* **What is required**
Below are the records; copy out every line that holds the word "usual".

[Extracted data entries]

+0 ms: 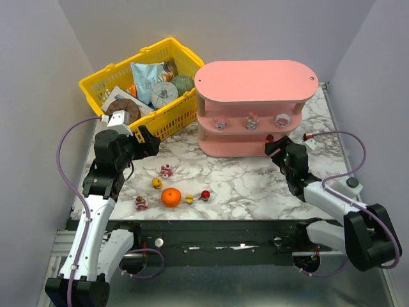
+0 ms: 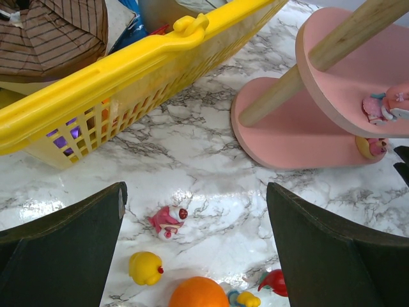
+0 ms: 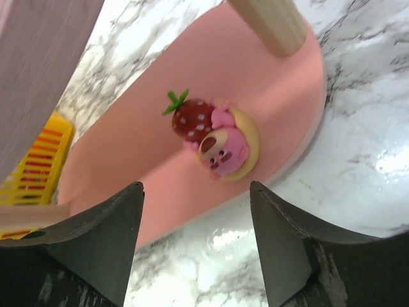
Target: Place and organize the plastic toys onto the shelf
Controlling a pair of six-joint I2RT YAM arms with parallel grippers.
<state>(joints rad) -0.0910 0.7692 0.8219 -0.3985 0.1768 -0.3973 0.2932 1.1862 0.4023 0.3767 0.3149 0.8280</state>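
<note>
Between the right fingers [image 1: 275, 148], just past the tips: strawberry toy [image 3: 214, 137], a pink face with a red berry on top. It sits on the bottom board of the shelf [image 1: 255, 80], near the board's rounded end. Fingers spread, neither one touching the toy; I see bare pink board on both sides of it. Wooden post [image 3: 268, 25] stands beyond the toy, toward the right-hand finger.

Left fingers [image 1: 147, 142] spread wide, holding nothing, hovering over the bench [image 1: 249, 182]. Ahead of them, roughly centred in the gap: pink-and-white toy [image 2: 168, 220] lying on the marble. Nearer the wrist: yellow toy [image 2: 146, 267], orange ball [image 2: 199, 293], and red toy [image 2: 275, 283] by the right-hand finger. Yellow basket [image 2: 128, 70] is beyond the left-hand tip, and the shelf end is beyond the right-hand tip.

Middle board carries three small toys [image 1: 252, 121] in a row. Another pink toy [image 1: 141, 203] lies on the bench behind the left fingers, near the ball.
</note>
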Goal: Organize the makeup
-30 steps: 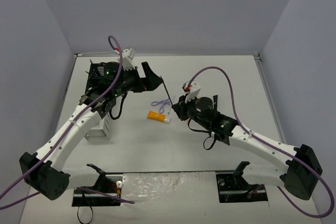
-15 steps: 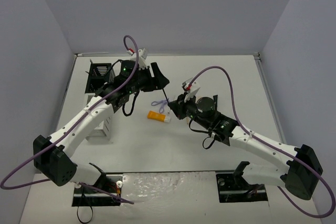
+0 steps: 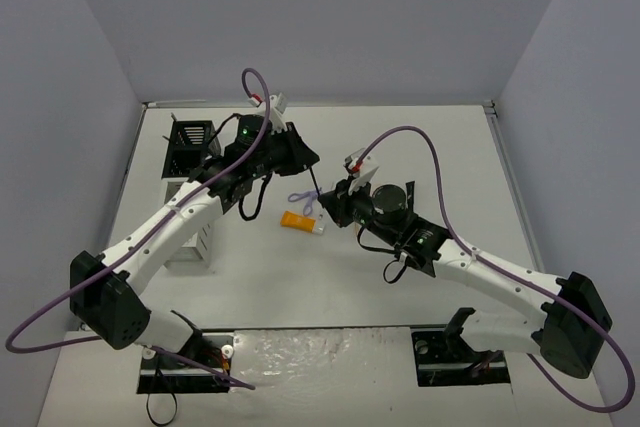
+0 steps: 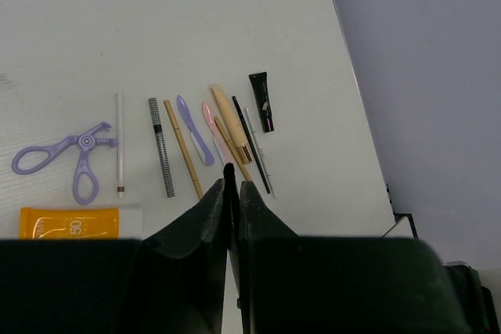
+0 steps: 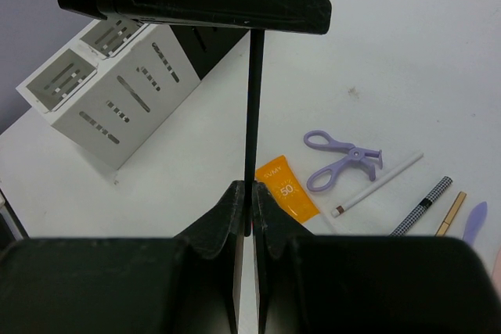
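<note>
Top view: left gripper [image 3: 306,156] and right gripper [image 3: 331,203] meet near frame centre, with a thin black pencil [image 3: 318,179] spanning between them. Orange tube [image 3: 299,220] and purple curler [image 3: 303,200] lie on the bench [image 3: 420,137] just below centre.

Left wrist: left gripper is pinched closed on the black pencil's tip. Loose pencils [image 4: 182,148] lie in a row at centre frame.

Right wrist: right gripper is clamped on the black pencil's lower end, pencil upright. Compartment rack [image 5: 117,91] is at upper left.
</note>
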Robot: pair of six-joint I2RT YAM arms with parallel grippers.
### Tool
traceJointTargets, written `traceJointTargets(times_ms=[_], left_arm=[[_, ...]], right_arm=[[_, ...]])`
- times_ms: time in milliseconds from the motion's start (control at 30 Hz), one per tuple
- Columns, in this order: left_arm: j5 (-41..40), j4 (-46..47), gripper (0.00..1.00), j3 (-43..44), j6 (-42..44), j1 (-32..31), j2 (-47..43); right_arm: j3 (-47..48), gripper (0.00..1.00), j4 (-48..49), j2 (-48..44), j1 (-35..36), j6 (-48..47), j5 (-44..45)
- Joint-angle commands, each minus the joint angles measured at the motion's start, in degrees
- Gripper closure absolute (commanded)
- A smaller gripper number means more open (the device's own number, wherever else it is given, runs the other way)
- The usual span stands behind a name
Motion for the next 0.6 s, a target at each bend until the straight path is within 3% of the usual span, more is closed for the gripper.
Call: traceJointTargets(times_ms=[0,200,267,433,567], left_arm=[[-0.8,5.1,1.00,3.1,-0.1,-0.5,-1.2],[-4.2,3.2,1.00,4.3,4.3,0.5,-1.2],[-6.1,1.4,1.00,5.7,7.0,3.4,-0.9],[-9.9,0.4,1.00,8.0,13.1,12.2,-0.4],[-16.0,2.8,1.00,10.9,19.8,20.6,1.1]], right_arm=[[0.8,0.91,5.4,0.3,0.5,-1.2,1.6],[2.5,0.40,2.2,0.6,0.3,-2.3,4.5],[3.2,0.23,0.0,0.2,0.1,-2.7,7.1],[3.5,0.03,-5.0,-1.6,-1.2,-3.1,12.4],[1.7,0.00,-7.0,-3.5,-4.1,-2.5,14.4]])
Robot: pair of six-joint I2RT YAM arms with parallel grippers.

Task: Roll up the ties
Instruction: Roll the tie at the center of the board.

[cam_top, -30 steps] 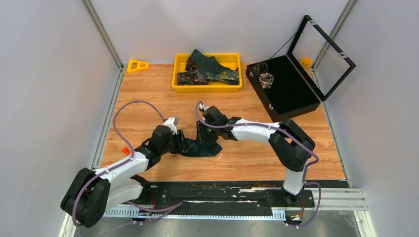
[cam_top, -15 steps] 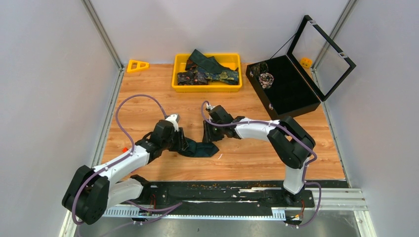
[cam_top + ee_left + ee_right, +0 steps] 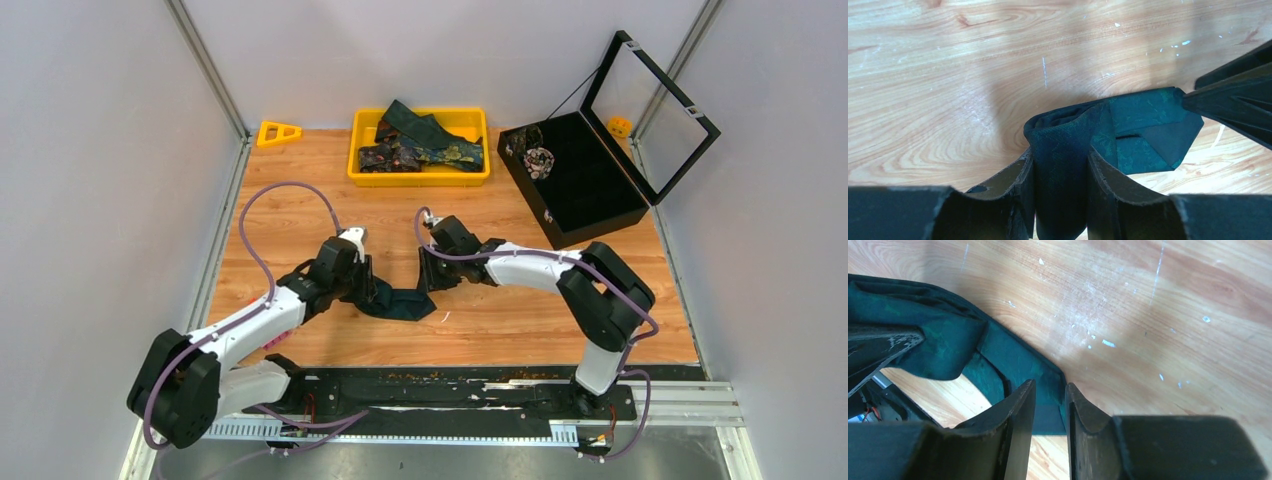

* **Answer to the problem**
- The usual span stands behind a name
Motion for the next 0.6 s, a target at each bend until the straight path is within 3% of the usual span, more is closed for the gripper.

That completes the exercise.